There’s something altogether charming about cooking on a charcoal grill. Tongs in hand, perched above a pile of angry coals listening to the wisps and pops of the flames as they leave their mark on whatever sits atop the charred grill grate.
The smells, the smoke, the vents, the heat; heck, even the soot adds to the experience in some kinda way.
And that’s not taking into account the depth of flavor that seeps into the meat. Such flavors can’t be matched by ovens or gas burner barbecues.
I didn’t always cook with a charcoal grill. Living in New York for six years will do that. In a city where almost everything is at your fingertips, grilling with charcoal always felt like too much work, too slow, and inconvenient.
But here in the islands, surrounded by hammocked beaches and a sun that sits too close, grilling is as frequent as the sighs of relaxation.
What I like most about charcoal grilling is the process of it all. First, you need to clean the grill and remove the sad remains from the previous cook. It’s a dirty, dusty, but inherently important step.
Once clean, you cover your hands in black soot again to stack the new coals in the shape of a pyramid, making sure you have enough to last you the length of the cook.

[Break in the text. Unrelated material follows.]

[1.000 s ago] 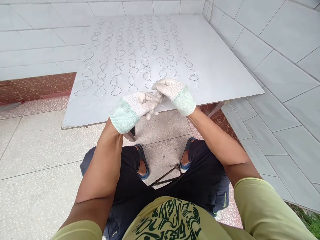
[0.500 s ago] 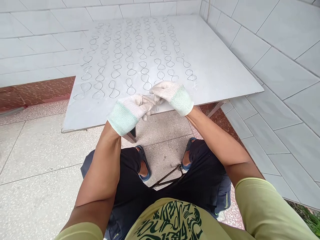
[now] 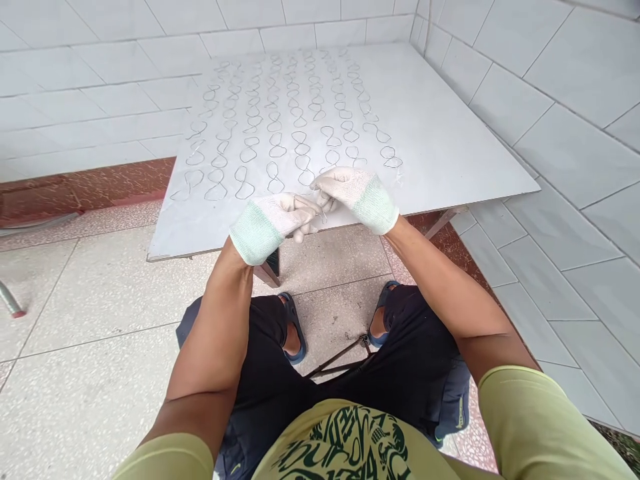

After administering a healthy serving of lighter fluid, you light them, then you wait.
And wait.
And wait some more.
About 23 minutes and 47 seconds later they’ll be throbbing with heat and ready for cooking. But you can’t cook food on a stacked set of coals so you need to disperse them throughout the cauldron in a healthy layer, being careful not to burn yourself or leave any coals stranded at the edges. Coals are like schools of fish in that way, they thrive when they’re grouped together.
The grill grate comes next. Then the lid to bring it up to a suitable temperature for cooking.
That’s phase one.
Phase two is cooking, which is another process in itself.
Cook with the lid open and you’ll be playing cat and mouse with unruly flames as they try to burn your food. Cook with the lid closed and the game becomes one focused on keeping the smoke under control and the flames stoked.
Use your discretion here. Find the balance—if it’s getting too hot and the flames are auditioning for a cameo in Inferno II, then close the lid to cool them off. Do the opposite if those coals are thirsty for air. Stay close to your grill and watch it as intently as you do when you hand your phone over to someone to flick through your camera roll.
Depending on what’s on the grill plate, cooking can be as quick as 15 minutes or it can take an hour or two.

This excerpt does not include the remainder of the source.